HOW TO COMPLETE THIS TASK >> Copy the material below verbatim from the line with "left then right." to the line with "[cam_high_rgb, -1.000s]", both lines included, omitting pictures and every line outside that range.

• • • • • • •

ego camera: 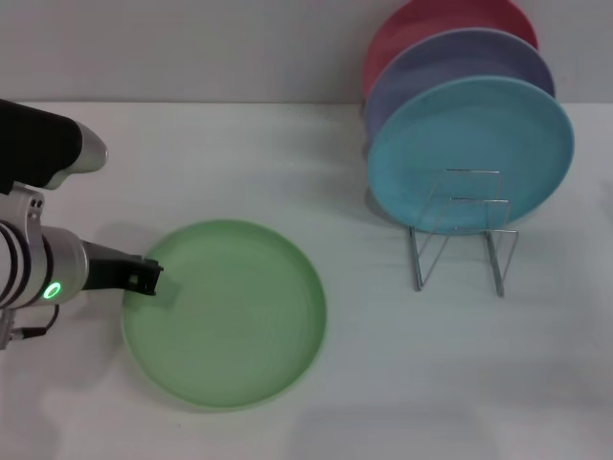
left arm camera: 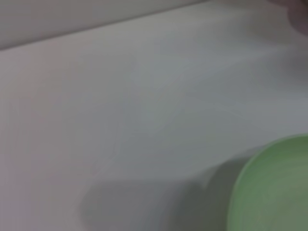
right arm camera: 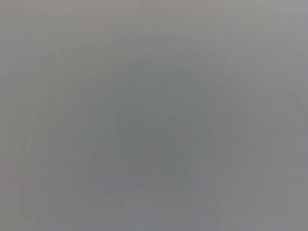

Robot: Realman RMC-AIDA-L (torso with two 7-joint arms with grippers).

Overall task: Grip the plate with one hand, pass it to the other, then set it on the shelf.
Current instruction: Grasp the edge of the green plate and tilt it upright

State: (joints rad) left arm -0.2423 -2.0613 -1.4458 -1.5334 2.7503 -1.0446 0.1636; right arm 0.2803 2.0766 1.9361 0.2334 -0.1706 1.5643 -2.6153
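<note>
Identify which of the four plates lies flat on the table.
The green plate, by the left pincer; the turquoise, lavender and red plates stand upright in the rack.

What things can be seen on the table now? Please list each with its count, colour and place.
plate: one, light green, flat on the table, front left.
shelf: one, silver wire, right side.
turquoise plate: one, upright in the shelf, frontmost.
lavender plate: one, upright behind the turquoise one.
red plate: one, upright, rearmost.
table: one, white.
left gripper: one, black, at the green plate's left rim.
right gripper: not in view.
</note>
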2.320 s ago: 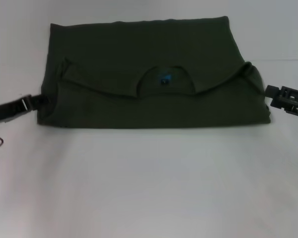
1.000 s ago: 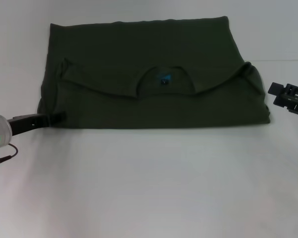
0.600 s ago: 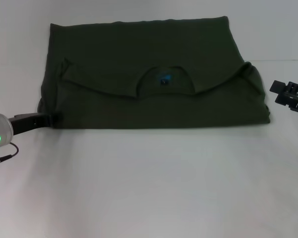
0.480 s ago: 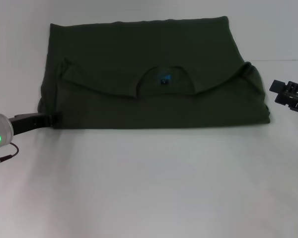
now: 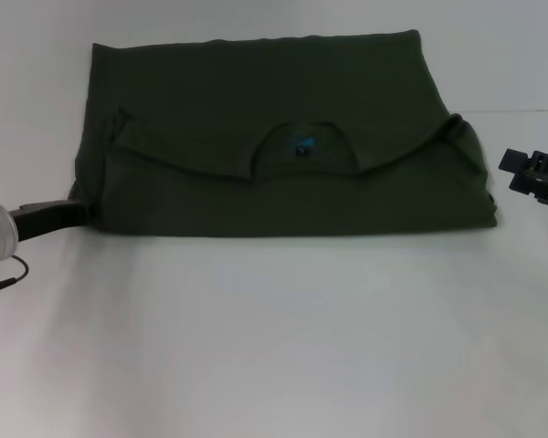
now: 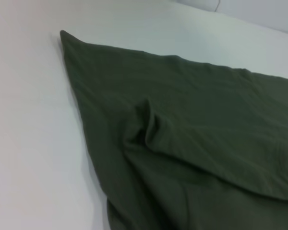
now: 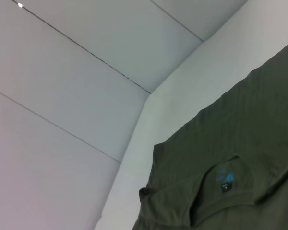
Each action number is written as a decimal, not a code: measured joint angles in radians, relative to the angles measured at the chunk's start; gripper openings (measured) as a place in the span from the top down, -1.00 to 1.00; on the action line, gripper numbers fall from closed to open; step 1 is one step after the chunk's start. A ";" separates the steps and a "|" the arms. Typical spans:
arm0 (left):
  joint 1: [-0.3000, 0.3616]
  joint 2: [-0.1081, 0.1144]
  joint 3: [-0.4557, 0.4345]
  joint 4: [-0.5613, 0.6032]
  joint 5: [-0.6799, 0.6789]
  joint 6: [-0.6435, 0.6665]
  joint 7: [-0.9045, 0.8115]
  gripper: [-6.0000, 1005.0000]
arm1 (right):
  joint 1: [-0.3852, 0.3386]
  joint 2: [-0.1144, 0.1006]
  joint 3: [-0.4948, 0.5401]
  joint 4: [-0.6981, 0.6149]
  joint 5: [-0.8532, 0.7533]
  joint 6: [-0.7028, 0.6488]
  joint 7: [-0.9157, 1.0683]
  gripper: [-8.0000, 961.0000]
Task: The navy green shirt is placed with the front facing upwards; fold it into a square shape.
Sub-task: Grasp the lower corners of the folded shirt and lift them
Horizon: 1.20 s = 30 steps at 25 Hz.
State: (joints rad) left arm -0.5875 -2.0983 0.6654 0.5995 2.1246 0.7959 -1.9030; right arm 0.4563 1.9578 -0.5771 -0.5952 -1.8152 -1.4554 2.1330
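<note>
The navy green shirt (image 5: pixel 274 100) lies on the white table (image 5: pixel 274 347), folded into a wide band. Its upper part is turned down, so the round collar and blue neck label (image 5: pixel 301 146) face up at the middle. My left gripper (image 5: pixel 73 211) sits low at the shirt's near left corner, touching the cloth edge. My right gripper (image 5: pixel 521 173) hovers just off the shirt's right edge, apart from it. The left wrist view shows the shirt (image 6: pixel 182 143) close up with a raised crease. In the right wrist view the shirt's collar and label (image 7: pixel 224 179) appear.
Bare white tabletop (image 5: pixel 274 365) stretches from the shirt to the front edge. A thin cable (image 5: pixel 5 278) trails by the left arm. Pale wall panels (image 7: pixel 86 72) stand behind the table.
The left gripper came down the shirt's left edge to its near corner, then lifted slightly in the last half second. The right gripper drifted a little away to the right.
</note>
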 joint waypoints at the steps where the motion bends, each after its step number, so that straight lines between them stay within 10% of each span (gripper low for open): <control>1: 0.000 0.003 0.000 0.002 0.000 0.003 -0.008 0.96 | 0.001 -0.004 -0.002 0.000 -0.001 -0.001 0.001 -0.53; 30: 0.011 0.012 -0.006 0.001 0.000 0.003 -0.030 0.73 | 0.003 -0.010 0.002 0.001 -0.003 0.009 0.002 -0.53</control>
State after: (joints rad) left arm -0.5766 -2.0863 0.6596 0.6003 2.1251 0.7985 -1.9327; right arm 0.4597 1.9481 -0.5755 -0.5937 -1.8177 -1.4465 2.1348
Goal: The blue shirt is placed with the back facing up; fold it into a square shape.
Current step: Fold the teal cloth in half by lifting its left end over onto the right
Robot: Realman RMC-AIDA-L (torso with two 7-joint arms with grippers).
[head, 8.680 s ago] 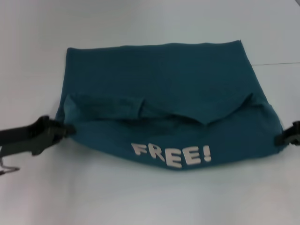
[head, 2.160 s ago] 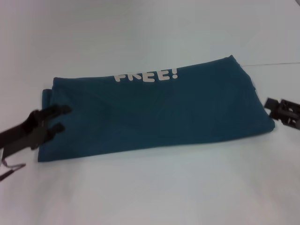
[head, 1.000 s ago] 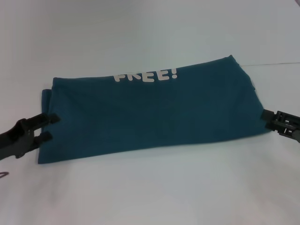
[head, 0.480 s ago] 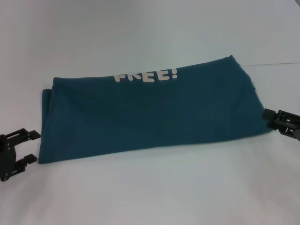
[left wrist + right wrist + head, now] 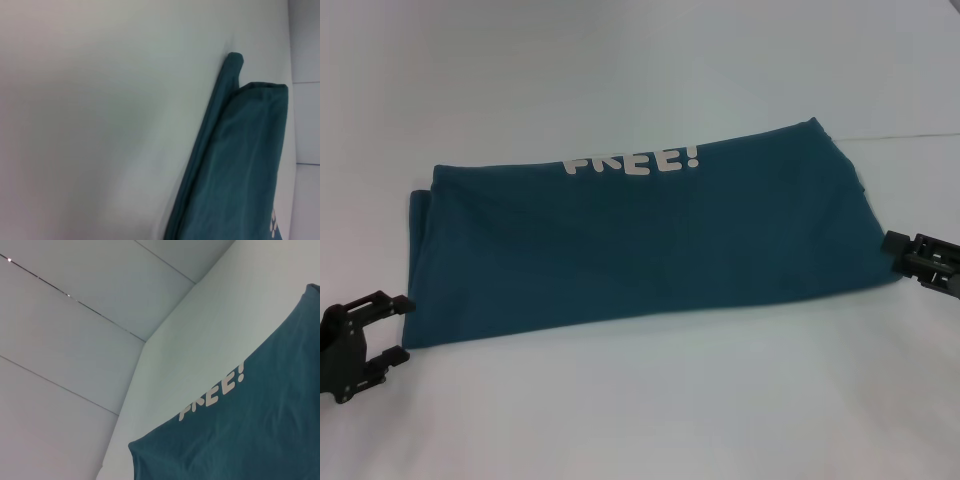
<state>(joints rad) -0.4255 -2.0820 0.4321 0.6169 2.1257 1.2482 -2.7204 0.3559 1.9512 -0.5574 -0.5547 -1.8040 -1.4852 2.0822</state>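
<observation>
One white table (image 5: pixel 640 420) fills the head view, and the shirt (image 5: pixel 650 250) lies flat across its middle as a long folded band, running from the robot's left to its right. It is dark teal-blue. Its far edge carries white letters, "FREE!" (image 5: pixel 632 161), partly cut off by the fold there. The near edge is a straight line slanting up toward the right. At the left end, layered folds show: in the left wrist view the shirt (image 5: pixel 240 170) has a rolled lower edge sticking out beyond the upper layer. The right wrist view looks across the shirt (image 5: pixel 240 440) from the other end, with the lettering (image 5: pixel 212 395) toward the far side and pale wall panels (image 5: pixel 75 340) behind the table.

Left gripper (image 5: pixel 392 328) sits low on the table just beside the shirt's near left corner, its two black fingers spread apart with a clear gap and nothing between them; the upper fingertip is at or almost at the cloth edge. Right gripper (image 5: pixel 894 249) is at the shirt's right end, its tip against the edge of the fabric; whether its fingers are apart or closed on the cloth, I cannot tell.
</observation>
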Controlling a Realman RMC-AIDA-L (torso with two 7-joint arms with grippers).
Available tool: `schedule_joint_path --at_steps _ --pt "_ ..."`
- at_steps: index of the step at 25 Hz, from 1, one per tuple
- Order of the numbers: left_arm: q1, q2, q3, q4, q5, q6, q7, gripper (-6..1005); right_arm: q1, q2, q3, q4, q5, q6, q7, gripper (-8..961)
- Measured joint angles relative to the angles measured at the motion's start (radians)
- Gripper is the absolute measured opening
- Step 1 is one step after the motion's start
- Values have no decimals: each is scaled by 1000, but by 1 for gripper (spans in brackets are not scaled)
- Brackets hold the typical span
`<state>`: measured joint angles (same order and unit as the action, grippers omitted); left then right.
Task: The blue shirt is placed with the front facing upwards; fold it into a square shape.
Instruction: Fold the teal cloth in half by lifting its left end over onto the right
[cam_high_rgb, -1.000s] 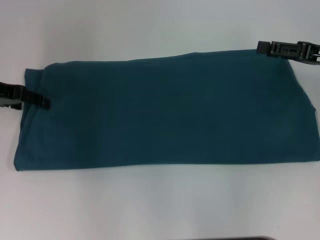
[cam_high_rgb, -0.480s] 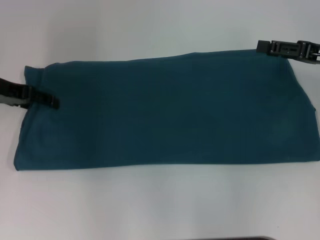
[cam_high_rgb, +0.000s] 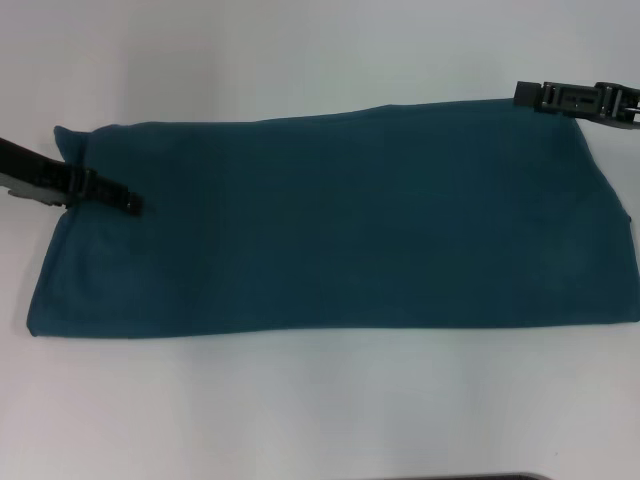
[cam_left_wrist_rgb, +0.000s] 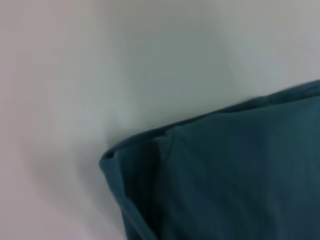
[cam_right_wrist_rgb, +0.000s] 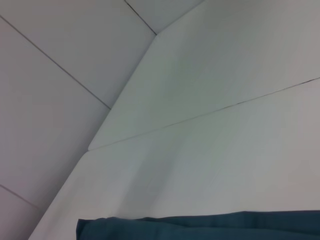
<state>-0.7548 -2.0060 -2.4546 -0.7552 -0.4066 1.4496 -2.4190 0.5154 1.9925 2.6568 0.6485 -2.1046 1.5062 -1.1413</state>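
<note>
The blue shirt (cam_high_rgb: 340, 220) lies on the white table as a long, plain band running left to right, with no lettering showing. My left gripper (cam_high_rgb: 135, 205) reaches in over the shirt's left end, low on the cloth and shut on it; the edge there is drawn inward and the far left corner stands up a little. That raised, doubled corner (cam_left_wrist_rgb: 145, 165) fills the left wrist view. My right gripper (cam_high_rgb: 520, 95) rests at the shirt's far right corner, at the cloth's edge. The right wrist view shows only a strip of the shirt's edge (cam_right_wrist_rgb: 200, 225).
The white table (cam_high_rgb: 300, 400) extends around the shirt on all sides. A dark edge (cam_high_rgb: 460, 477) shows at the very front. Seams between white panels (cam_right_wrist_rgb: 150, 35) run beyond the table in the right wrist view.
My left gripper has slid to the right, farther over the shirt's left end, and the left edge has pulled in with it. The right gripper has not moved.
</note>
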Motion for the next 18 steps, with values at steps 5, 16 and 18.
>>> schedule_joint_path --at_steps 5,16,18 --pt "-3 -1 0 -8 0 5 0 889 0 0 0 1 0 0 0 717" --pt "-3 2 0 -15 0 1 0 886 3 0 0 1 0 -3 0 717" --pt "-3 0 0 -23 0 -3 0 886 4 0 0 2 0 -3 0 717"
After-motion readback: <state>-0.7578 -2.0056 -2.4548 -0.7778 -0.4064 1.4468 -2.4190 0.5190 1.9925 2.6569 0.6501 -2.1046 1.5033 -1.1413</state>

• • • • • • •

TASK SOLUTION >>
`<state>`: measured joint angles (same order and unit as the action, grippers omitted); left then right.
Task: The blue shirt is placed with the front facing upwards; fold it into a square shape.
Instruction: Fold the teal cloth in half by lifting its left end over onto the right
[cam_high_rgb, -1.000s] 

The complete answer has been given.